This post over at (in)Courage made me really start thinking about my Mom.
Mother’s Day always brings up tough feelings in me. While everyone else is putting ribbons on balloons, choosing flower arrangements, or making dinner reservations, I sit home with my memories. True, I am a mother, and my kids usually do the Mother’s Day “thing” for me, but while I love them and love that they care, I miss my own Mom a whole lot more. Mother’s Day isn’t a real “happy” day for me. I know that it should be, but it isn’t.
My Mom died when she was just 45 years old. She had battled breast cancer at 35 and won. At the time, they told her she “couldn’t have breast cancer… you’re too young.” She did, but she survived. She had a mastectomy and no follow-up treatment whatsoever. (Thankfully they have learned a lot about breast cancer since 1984).
Mom taught me so many things. She taught me how not to take “NO” for an answer. She taught me that grief is sometimes felt so overwhelming that we can’t think or be anything but grieving. Watching her live through the death of my sister was both heartbreaking and amazing, because when she moved past immobility, she caught the fire of purpose, and took on Sheriffs, District Attorneys, Attorneys General, and other governmental officials and policies without batting an eye.
She boldly wrote letters to the editors of I don’t even know HOW MANY newspapers in Washington and California. She even wrote two letters to President Reagan. The first was answered by the Secretary of State, and in the second reply, Ronald Reagan himself told my mother that he and Nancy were praying for our family. My Mom had chutzpah.

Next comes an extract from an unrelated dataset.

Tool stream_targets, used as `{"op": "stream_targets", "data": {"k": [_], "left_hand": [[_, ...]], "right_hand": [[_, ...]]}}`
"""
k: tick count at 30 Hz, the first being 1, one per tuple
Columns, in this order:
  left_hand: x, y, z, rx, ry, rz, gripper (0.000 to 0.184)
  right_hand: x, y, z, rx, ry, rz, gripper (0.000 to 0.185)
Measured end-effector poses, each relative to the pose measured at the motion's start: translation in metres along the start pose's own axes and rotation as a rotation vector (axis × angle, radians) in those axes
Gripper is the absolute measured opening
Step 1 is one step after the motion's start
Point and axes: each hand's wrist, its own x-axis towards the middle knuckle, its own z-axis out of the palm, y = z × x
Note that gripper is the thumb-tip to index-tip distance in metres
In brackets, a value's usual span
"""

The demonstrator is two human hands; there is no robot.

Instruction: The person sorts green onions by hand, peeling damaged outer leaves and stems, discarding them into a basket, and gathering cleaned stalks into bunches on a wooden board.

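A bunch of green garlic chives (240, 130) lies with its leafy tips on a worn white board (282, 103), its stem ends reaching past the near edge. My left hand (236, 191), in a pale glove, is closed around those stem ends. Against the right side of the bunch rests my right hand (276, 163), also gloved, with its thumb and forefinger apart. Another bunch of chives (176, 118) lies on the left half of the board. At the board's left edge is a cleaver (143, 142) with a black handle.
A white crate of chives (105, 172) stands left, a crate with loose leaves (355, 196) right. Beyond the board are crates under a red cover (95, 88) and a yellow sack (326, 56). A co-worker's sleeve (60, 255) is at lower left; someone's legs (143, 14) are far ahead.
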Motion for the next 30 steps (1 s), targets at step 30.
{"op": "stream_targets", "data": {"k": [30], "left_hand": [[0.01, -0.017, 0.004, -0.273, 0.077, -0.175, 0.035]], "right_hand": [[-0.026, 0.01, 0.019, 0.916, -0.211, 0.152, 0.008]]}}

Ten years after she beat breast cancer, she had a sore in her mouth, so she went to an oral surgeon, who did the biopsy and made the diagnosis: Squamous Cell Carcinoma this time, and it was in her jaw and mouth. Too many years of too many cigarettes, but again she was told she didn’t “fit” the typical case scenario for this type of cancer. “It’s the kind you hear about men who use chewing tobacco all the time getting,” she told me.
She didn’t use chewing tobacco, and she certainly wasn’t a man, but she did succumb to the cancer all the same. It was the hardest year of my life. She was so sick, went through several surgeries, lived with an NG tube because the radiation treatment burned her throat so badly she couldn’t swallow correctly. She fought the best she could and showed me again that she was strong. Her spirit was stronger than anyone I’ve ever known.
Mom was creative. All the way back as far as I can remember, she did crafts with us. She knitted, crocheted, and sewed. We did paper crafts, created photo albums, planted gardens, picked flowers, all the while she hummed or sang. I miss that so much. I have my Mom and Dad’s answering machine tape from their last answering machine. It’s her voice on the tape, telling someone to leave a message after the beep. I have the tape put away now but I used to listen to it over and over. We never got her on video; all I have is the tape.
Mom loved us. She always made time for Cindy and I. Crafts, walks, playing games of all sorts. There were always games handy: playing cards, Scrabble, Boggle, Yahtzee, a set of dice, and a Backgammon board. These were the things we used on an almost daily basis.I remember playing Rummy until 3am with her when I was around 11 or 12, then going out for breakfast. We snuck back in and went to bed around 4:30 in the morning the first time we ever did it.
Mom was given enough time to raise me before God called her home. I know that now. She got breast cancer only about six months after Cindy died. If we’d lost her too I think my Dad and I would have just disappeared into thin air. As fragile as we all were, she kept us together during those years. My teen years were turbulent at best. My early marriage was volcanic, and it wasn’t until I was out with my daughter, safe, and stable that she was taken from us.
God knew.
He knew that I wouldn’t have survived my teen years without her. He knew that my Dad would have completely fallen to pieces. He knew that I wouldn’t have made it through a premature birth, a divorce, and living on my own without help. He knew. She taught me what it meant to be a mother, a wife, a friend, and a survivor. God gave her just enough time to teach me those things.
Still I’d give anything to just have one more night of Rummy with her, and breakfast at Denny’s. 16 Years later, I still miss my Mom.